Le Burundi peut-il devenir la chine de demain ?

Echange sur des solutions locales qui peuvent anéantir les défis  qui hantent la  liberté économique au Burundi, tel était  l’objectif du  «  Great Lakes Economic Summit 2020 », un sommet économique  organisé par le Centre pour le Développement des Entreprises en partenariat avec l’Agence de Promotion des Investissements. Ce sommet a réunit différents acteurs  du secteur public- privé ce mercredi le 14 octobre 2020 à l’hôtel Royal palace

  « L’ objet de la conférence est d’échanger sur des solutions locales aux défis économiques par les différents acteurs du développement du Burundi pour identifier les réformes économiques appropriées », a indiqué Désire Musharitse, directeur de l’Agence de Promotion des Investissements dans son discours d’ouverture.

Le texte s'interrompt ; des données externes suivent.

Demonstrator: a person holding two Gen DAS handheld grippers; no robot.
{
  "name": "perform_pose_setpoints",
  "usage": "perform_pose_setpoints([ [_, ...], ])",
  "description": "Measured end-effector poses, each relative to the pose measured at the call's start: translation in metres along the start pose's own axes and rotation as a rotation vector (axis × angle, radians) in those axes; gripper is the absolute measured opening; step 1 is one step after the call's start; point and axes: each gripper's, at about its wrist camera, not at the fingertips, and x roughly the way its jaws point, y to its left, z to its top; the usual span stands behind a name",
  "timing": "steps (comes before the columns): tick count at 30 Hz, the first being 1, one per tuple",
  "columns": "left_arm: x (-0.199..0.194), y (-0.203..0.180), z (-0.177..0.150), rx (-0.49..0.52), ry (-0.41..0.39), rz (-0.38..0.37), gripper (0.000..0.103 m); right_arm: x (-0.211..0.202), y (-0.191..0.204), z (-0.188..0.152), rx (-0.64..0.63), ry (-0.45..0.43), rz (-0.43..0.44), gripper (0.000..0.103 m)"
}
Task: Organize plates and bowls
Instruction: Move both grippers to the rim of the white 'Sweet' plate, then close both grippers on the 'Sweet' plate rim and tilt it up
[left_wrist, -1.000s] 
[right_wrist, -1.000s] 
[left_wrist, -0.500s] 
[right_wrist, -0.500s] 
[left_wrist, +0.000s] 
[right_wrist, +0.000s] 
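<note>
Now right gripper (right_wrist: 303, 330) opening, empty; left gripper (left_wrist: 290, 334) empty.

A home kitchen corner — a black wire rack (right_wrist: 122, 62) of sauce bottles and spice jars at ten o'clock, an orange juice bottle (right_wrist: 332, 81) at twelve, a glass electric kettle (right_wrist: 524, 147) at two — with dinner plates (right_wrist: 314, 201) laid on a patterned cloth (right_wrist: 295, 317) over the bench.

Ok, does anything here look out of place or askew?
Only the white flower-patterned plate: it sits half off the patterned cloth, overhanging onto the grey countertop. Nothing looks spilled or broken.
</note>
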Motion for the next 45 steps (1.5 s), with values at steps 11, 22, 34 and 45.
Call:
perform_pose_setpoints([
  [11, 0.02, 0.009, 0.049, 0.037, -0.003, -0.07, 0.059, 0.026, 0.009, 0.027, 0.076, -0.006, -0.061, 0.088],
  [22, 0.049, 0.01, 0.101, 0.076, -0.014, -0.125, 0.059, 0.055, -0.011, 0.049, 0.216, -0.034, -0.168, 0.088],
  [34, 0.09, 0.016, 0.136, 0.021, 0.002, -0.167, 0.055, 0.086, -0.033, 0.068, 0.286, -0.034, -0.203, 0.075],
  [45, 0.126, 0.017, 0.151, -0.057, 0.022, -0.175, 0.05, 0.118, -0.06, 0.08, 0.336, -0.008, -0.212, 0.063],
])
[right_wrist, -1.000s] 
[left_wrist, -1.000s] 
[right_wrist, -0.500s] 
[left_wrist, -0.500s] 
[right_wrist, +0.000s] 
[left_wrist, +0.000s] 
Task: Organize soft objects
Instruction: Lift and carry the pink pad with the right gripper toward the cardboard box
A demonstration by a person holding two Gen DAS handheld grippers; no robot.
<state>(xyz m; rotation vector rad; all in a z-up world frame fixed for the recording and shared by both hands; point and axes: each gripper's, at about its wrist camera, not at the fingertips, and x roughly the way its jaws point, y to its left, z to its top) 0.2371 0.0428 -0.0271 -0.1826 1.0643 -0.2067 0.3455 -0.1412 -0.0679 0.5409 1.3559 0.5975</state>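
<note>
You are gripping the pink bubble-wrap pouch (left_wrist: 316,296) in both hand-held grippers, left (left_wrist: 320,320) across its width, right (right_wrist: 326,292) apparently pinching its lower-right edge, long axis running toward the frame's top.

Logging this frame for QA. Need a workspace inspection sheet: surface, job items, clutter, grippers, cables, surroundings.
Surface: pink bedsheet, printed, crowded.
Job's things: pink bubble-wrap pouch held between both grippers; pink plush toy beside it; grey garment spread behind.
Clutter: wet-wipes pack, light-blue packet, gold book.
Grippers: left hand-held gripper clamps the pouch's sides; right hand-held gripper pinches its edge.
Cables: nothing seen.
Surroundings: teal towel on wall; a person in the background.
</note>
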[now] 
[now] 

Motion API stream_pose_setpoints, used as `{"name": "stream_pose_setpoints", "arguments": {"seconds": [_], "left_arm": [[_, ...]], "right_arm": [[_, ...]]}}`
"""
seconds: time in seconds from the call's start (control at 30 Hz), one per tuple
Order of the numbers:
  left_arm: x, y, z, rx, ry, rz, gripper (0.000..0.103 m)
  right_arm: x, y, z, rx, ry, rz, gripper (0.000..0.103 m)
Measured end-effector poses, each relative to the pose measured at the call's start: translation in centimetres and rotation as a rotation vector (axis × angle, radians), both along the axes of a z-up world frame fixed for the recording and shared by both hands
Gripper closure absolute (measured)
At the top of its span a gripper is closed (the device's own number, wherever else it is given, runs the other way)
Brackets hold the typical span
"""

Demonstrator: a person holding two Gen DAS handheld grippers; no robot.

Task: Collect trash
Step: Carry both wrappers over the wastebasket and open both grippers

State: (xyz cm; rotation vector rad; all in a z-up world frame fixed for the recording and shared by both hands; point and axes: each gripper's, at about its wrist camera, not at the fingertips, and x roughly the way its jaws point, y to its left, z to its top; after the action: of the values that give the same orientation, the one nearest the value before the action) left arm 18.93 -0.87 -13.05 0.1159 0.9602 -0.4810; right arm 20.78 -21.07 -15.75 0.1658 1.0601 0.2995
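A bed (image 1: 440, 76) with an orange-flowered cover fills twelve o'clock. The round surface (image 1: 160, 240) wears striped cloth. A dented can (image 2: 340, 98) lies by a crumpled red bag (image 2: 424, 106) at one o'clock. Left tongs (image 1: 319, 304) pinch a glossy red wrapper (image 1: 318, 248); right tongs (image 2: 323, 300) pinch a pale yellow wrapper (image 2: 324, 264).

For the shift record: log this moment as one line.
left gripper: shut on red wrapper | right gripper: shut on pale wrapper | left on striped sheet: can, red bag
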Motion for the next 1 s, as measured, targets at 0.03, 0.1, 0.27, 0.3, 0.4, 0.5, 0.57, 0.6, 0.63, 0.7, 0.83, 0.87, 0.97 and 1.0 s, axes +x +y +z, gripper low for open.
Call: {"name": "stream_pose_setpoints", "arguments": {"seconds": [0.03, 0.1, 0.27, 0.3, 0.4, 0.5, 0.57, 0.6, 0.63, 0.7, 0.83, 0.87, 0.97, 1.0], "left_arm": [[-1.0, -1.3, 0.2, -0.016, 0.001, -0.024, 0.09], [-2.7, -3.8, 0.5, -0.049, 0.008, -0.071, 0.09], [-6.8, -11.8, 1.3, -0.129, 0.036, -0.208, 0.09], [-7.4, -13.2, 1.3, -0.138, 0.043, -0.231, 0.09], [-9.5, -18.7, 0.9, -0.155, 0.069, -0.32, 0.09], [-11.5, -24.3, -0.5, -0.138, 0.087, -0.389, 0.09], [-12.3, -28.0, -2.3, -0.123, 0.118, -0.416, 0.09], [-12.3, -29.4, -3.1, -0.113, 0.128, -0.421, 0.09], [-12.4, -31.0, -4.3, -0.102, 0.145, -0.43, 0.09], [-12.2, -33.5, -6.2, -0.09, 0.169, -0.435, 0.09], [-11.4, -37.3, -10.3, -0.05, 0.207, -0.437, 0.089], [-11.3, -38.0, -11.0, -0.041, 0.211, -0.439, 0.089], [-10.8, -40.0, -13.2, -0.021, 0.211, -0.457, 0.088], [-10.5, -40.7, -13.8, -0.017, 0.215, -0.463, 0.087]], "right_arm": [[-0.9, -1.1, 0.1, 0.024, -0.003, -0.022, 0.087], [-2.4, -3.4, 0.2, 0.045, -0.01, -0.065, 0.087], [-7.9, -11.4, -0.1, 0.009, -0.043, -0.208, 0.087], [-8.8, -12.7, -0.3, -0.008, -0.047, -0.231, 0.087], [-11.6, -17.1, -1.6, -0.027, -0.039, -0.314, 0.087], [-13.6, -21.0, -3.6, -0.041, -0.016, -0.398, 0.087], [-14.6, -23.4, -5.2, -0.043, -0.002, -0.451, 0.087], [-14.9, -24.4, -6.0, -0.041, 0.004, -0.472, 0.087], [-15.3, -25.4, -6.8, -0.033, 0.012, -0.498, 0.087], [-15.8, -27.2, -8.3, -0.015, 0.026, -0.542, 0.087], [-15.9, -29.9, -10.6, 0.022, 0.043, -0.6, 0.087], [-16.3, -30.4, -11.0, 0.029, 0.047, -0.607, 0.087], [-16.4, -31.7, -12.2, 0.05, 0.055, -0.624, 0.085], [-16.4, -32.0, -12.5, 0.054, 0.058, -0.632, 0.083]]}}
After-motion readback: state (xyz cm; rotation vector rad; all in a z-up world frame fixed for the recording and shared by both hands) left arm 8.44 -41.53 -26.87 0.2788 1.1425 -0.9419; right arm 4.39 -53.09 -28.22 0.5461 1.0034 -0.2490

Pour Aimable Manirakiza, directeur exécutif du CDE, ce  sommet avait  pour mission de susciter le débat autour des miracles crées par la liberté économique dans le monde.  « Nous avons  l’espoir que ces miracles puissent être reproduit au Burundi », précise t-il.

  Le Burundi  peut-il devenir le Chine de demain ?

« Au sein du CDE, nous espérons que le Burundi puisse devenir la chine de demain, ou autre pays qui émerge comme  la Singapour ou la Corée du sud. Durant cette année, nous avons travaillé avec  différents  groupes de gens en provenance de différents ministères du gouvernement  et   nous avons échangé sur les  différents thématiques pour essayer  de proposer des pistes de solution et des réformes en faveur de la promotion de solutions locales« , répond Manirakiza.

Il ajoute aussi qu’ils ont remarqué un engouement  de la part de ces différents acteurs  pour promouvoir les solutions locales qui peuvent aider à la promotion de la liberté économique comme outil de lutte contre la pauvreté.

Défis à l’économie burundaise. Les quels ?

Dans son discours d’ouverture, le directeur de l’API avait souligné les défis que confronte l’économie burundaise. « Le processus de transformation de l’économie du Burundi reste confronté à plusieurs faiblesses et contraintes structurelles tel le chômage, les faibles revenus des ménages, une économie moins diversifiée et moins compétitive et une insuffisance d’infrastructures capables de soutenir la production, etc », martèle Musharitse

Dans différentes présentations des experts, tous s’accordent sur le libéralisme, le libre échange, l’ouverture au monde comme des solutions imminentes au progrès de chaque pays.

 Le professeur Léonidas Ndayizeye dans sa présentation : « Le miracle du commerce international », il montre à partir des exemples comment d’autres pays asiatiques  se sont développés grâce à l’ouverture au monde extérieur.  

 « Il y a 70 ans, la Corée du Sud était plus pauvre que le Soudan. Aujourd’hui c’est un leader de l’industrie avec un PIB par habitant (31362,75 USD (2018))  plus de 32 fois supérieur à celui du Soudan (977,27 USD (2018))», Fait savoir Ndayizeye.

IL ajoute en fin que le succès des petites économies dans les années quatre-vingt comme Taiwan, la Corée du Sud, Singapour ou Hongkong s’expliquent clairement par leur insertion dans l’économie mondiale.

Le Burundi peut-il faire mieux qu’eux ? Il pourrait même faire plus qu’eux s’il applique à bon escient la liberté économique vu son importance dans le développement des pays.